■ Action item
Reproduce the first line of the material below and each line after it, exactly, through the line containing "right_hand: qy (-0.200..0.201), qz", and give nothing more.

■ Recorded information
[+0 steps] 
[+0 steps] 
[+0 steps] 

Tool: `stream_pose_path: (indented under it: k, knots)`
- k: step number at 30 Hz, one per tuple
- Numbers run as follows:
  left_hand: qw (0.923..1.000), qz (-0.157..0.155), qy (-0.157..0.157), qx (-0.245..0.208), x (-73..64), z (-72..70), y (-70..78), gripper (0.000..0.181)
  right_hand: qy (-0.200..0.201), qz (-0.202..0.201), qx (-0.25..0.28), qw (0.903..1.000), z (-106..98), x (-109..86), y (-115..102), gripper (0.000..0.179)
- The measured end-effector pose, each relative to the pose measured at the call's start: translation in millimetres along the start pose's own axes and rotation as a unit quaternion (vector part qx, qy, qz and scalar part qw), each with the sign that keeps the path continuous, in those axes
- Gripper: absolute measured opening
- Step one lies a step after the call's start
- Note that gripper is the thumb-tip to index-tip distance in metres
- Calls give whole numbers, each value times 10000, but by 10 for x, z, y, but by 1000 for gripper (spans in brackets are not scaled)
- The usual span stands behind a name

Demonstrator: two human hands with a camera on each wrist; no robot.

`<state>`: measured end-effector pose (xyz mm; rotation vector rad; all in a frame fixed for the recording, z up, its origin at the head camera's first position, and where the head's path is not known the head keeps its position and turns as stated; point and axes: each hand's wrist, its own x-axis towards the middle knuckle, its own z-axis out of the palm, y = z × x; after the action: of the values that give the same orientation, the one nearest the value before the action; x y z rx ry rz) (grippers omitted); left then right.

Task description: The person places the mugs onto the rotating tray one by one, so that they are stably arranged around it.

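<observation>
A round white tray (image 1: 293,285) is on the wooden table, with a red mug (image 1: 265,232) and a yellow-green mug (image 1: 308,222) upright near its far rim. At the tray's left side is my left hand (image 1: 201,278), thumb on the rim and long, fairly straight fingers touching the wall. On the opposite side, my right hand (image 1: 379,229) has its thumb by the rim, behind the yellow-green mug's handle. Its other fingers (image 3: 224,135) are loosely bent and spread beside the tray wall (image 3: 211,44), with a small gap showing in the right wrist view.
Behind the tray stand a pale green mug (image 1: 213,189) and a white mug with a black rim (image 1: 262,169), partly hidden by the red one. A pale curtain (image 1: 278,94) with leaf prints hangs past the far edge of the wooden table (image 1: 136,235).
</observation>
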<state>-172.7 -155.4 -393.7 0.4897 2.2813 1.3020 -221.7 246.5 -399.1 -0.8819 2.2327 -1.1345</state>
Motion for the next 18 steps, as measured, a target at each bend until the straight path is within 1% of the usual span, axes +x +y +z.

■ Output for this exercise
[+0 steps] 
[+0 steps] 
[+0 steps] 

Tool: `stream_pose_path: (indented under it: k, knots)`
- k: step number at 30 Hz, one per tuple
- Numbers run as follows:
  left_hand: qw (0.923..1.000), qz (-0.157..0.155), qy (-0.157..0.157), qx (-0.245..0.208), x (-73..64), z (-72..70), y (-70..78), gripper (0.000..0.181)
  right_hand: qy (-0.200..0.201), qz (-0.202..0.201), qx (-0.25..0.28), qw (0.903..1.000), z (-106..98), x (-109..86), y (-115..102), gripper (0.000..0.179)

The exercise contains no remaining tasks.